Obfuscated Privacy Malware Classification Using Machine Learning and Deep Learning Techniques

Aim

       The aim of this research is to develop an intelligent system capable of detecting and classifying obfuscated privacy malware into various categories and families. This system leverages machine learning and deep learning models trained on the CIC-MalMem-2022 dataset to improve accuracy and address the challenges posed by data imbalance and complex malware behaviour.

Abstract

        Malware that targets user privacy has seen significant growth in recent years, fuelled by global digital adoption and the increasing reliance on e-commerce and online services. Privacy-focused malware often uses obfuscation techniques to evade detection, making it difficult for traditional systems to identify and classify them. In this study, we utilize the CIC-MalMem-2022 dataset, based on memory dumping analysis, to train three classifiers: a binary classifier to differentiate between benign and malicious samples, a category classifier to identify benign, spyware, ransomware, and trojan horse samples, and a family classifier capable of recognizing 16 specific malware families.

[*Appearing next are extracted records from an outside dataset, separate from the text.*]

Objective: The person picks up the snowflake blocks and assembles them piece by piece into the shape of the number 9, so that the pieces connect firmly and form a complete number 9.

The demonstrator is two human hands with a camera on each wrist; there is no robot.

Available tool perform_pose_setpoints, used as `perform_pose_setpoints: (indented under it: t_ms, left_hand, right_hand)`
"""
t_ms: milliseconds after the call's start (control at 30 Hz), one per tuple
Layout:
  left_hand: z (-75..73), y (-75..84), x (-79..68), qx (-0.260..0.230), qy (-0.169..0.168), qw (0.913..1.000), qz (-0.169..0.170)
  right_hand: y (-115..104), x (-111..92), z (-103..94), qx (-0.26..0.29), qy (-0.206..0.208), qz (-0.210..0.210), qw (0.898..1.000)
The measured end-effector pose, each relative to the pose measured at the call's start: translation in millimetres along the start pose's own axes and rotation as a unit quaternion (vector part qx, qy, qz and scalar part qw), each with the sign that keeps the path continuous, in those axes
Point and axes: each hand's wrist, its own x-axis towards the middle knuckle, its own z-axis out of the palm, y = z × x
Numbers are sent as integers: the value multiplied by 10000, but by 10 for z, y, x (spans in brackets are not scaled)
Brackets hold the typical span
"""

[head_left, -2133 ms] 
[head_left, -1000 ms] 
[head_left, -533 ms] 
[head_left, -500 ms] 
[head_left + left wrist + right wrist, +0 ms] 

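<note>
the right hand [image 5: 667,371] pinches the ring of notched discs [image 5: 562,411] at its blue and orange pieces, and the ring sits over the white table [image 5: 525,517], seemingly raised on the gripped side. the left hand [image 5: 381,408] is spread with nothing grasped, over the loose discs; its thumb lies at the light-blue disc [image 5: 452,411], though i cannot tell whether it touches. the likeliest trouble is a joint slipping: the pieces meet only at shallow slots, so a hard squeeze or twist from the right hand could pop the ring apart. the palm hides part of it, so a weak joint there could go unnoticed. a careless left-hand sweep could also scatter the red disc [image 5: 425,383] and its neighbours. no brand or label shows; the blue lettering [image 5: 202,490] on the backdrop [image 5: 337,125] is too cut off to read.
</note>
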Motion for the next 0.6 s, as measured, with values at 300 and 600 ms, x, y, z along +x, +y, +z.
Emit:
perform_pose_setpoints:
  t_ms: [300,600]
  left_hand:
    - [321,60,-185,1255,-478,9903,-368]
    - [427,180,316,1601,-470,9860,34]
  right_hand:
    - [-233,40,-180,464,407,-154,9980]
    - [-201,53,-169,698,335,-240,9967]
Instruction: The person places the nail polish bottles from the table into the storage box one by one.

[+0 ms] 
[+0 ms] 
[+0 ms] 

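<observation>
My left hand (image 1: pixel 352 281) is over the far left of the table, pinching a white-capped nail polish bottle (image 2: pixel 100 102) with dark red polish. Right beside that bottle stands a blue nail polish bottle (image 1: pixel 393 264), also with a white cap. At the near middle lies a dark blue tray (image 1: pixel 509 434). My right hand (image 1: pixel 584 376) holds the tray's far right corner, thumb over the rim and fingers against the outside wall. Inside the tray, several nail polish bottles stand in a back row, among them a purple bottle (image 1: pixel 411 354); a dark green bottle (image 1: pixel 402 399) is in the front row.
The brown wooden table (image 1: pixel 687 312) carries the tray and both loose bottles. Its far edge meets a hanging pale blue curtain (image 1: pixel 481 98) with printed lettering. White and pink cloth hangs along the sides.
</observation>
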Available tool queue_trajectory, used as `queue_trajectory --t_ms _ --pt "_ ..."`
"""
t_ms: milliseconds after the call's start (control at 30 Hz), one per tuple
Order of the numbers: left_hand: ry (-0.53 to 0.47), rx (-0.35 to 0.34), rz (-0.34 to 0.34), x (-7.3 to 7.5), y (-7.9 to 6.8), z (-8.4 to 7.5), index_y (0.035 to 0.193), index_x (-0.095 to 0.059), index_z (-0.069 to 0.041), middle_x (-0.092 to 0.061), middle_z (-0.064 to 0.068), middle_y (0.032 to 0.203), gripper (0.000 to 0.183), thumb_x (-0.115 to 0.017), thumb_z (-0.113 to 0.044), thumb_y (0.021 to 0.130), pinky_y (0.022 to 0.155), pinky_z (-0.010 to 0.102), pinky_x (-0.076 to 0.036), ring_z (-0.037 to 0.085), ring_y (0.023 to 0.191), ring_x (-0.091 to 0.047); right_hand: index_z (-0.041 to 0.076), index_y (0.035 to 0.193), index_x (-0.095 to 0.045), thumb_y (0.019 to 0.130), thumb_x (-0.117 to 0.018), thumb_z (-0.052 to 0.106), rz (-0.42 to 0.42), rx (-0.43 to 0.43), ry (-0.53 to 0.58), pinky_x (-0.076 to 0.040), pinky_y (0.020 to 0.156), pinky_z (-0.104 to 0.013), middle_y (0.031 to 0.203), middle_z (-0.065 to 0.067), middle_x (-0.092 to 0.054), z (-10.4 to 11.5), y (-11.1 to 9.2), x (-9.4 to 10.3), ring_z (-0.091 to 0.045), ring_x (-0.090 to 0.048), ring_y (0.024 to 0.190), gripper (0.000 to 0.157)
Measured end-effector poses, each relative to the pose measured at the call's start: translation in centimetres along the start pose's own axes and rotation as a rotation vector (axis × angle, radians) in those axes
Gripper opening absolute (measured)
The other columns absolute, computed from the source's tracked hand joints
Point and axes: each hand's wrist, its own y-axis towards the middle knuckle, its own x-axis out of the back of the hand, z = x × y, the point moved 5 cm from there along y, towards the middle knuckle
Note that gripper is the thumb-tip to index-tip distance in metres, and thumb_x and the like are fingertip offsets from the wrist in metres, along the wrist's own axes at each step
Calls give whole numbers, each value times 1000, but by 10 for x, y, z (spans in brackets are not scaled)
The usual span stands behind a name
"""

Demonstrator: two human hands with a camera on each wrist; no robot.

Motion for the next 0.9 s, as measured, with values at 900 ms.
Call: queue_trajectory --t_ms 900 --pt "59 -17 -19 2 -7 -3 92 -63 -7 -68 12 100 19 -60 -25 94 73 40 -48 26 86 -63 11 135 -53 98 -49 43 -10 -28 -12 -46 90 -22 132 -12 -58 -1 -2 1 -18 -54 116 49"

        To overcome the challenges of imbalanced datasets, the Synthetic Minority Oversampling Technique (SMOTE) was applied. Models were trained using both traditional machine learning algorithms and a Deep Neural Network (DNN). Experimental results highlight the superior performance of the DNN, particularly in multiclass classification tasks, making it a viable solution for enhancing malware protection systems.

Existing System

        Existing malware detection systems primarily rely on signature-based methods, which are effective for known malware but fail to address polymorphic and obfuscated malware. Heuristic approaches offer improvements but are limited in their ability to generalize across new or unseen malware families. While machine learning techniques have shown promise in detecting binary classifications of malware, their performance in multiclass scenarios, particularly with obfuscated malware, is inadequate. The reliance on imbalanced datasets further reduces the effectiveness of traditional systems, making advanced approaches necessary.

Problem Definition

       Obfuscated privacy malware poses a significant challenge to cybersecurity due to its ability to mask behaviour and evade traditional detection mechanisms. The complex and polymorphic nature of such malware makes it difficult to identify patterns that distinguish malicious activity. Moreover, the imbalanced distribution of benign and malicious samples in available datasets hinders the performance of machine learning models. Effective detection and classification of such malware demand advanced techniques capable of handling both data imbalance and behavioural complexity.

Proposed System

       This study proposes a comprehensive approach to malware detection and classification using memory dumping observations from the CIC-MalMem-2022 dataset. The proposed system includes three classifiers: a binary classifier to differentiate benign and malicious samples, a category classifier to group samples into benign, spyware, ransomware, and trojan horse classes, and a family classifier to identify 16 specific malware families. By integrating SMOTE for dataset balancing and leveraging deep learning architectures such as the DNN, the system achieves enhanced detection accuracy. Additionally, a user-friendly web application is developed to provide real-time malware prediction and visualization.

Advantages

The proposed system offers several advantages, including:

1. High accuracy in malware detection and classification, especially in multiclass scenarios.
2. Robustness against data imbalance through the application of SMOTE.
3. Scalability to accommodate new malware families and evolving threats.
4. User-friendly web interface for real-time malware detection and user interaction.